Ada'dan
Kapının alacaklı gibi çalınmasıyla korktum.
"İstersen ben açayım." dedi Arda korktuğumu hissederek.
"Hayır dur ben bakarım." dedim.
Korkak adımlarımla kapı koluna uzanan elim dizlerim gibi titriyordu.
Kapı açıldığında karşımda hiç görmeyi beklemediğim biriyle karşılaştım.
İçimde bir şey alev almıştı adeta.
"Özlediğin insanın yanına gelmeyişine kırılırsın. Kırıla kırıla içinde bir öfke parçası oluşur, içinde bastıramadığın özlem büyüdükçe nefrete dönüşür." Abimin sözleri kulağımda yankılanıyordu.
Küçükken çok hastalandığım bir günde annem gelsin diye ağladığımda bana onu tekrar gördüğümde hiçbir şey hissetmemem için onu özlemememi söyler dururdu.
Kapının ardındaki kişi Annemden başkası değildi.
"Aslı?" dedim. Annesiz büyüyenler böyle yapardı. Kimseye ihtiyacı olmadığına herkesi inandırır sonra kollarını açan herkese sarılırlardı. Dün akşam Arda'nın annesine sarıldığım gibi.
"Nerde o adam? Baban nerde?" Yurtdışında değil mi? Yalnız yaşıyorsun sen. Hadi gidiyoruz. Topla eşyalarını."
Şaşkındım. Dünyanın en mutsuz insanı böyle olunuyordu işte. Güzel olan her şeyin içine teker teker edilmesiyle.
"Neyden bahsediyorsun sen ya? Ne gelmesi ne götürmesi ne anlatıyorsun sen? Neyimsin ki sen benim?"
"Annenim. Topla eşyalarını."
"Ne annesi ya? 10 sene önce arkana bile bakmadan terk edip gittiğin kızından fazlası değilim. Bilmeni isterim ki o kız o günden sonra annesiz büyüdü. Bir süreden sonra kimsesizdi. Artık kimseye ihtiyacı yok."
Sırtımı dikleştirdim.
"Gelimiyor musun?"
"Gelmiyorum.
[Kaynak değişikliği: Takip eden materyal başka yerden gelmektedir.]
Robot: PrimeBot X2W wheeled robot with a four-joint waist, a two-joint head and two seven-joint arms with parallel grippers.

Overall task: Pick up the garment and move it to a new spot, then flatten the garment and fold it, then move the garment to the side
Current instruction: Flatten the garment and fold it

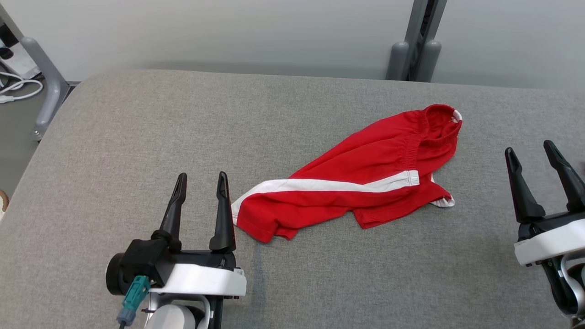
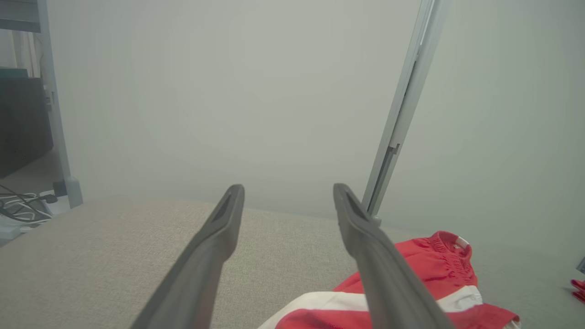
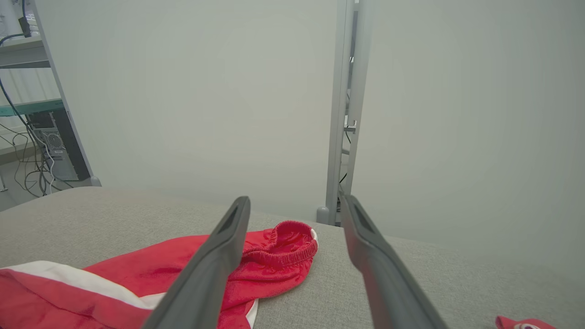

Burası benim evim. Ailemden bana kalan uzakta olan babam, arada gördüğüm abim ve varlığı hiçbir düzeni değiştirmeyecek olan sen. Bir daha buraya gelme kimseyide gönderme." dedim.
Kapıyı kapattığım gibi dizlerimin bağı çözülmüştü. Olduğum yere çöktüğümde gözlerimi kapatmadan önce gördüğüm son şey Arda'nın yanıma geldiğiydi.
"Ada iyi misin?" Beni kucakladı ve koltuğa oturttu. Yanıma oturdu.
"Her şeyi duydun. Artık tüm sırlarımı biliyorsun. Yalnız yaşadığımı falan." dedim. Ağlamaya başlamıştım.
"Duymamış gibi yapabilirim zaten bende çok isterdim yalnız yaşamak." dedi.
"Özür dilerim, çok özür dilerim Arda. Belki de ömrün boyunca hayal ettiğin günün akşamını rezil ettim. İstersen gidebilirsin. Anlarım."
"Ada ne saçmalıyorsun ya? Öpüştük az önce farkında mısın? Ayrıca sen iyi olana kadar gitmiyorum." dedi.
"Utandım sen öyle diyince şimdi. Daha önce kimseyle öpüşmemiştim." dedim ve kıkırdadım.
Beni kendine çekti sarılır gibi durduk. Salya sümük olmama rağmen yanımdan gitmiyordu.
"Konuşabiliriz her zaman. Anlatabilirsin." dedi.
İç çektim. O ayaklarını uzattı. Bende dizlerine kafamı koydum.
"Ben küçüktüm. Efe vardı babamla babası aynı üniversite menzunuydu. Yakın arkadaşlardı. Hep onunla vakit geçirirdik. Bir gün Efe onlarda kalmam için ısrar etsede eve dönmek istemiştim. Eve döndüğümde her yer savaş alanı gibiydi. Abim. Beni içeri girdiğim gibi odasına götürdü. 'Nasılsın Adacığım?' diye sordu. Az önce gördüklerimi unutturmak ister gibi."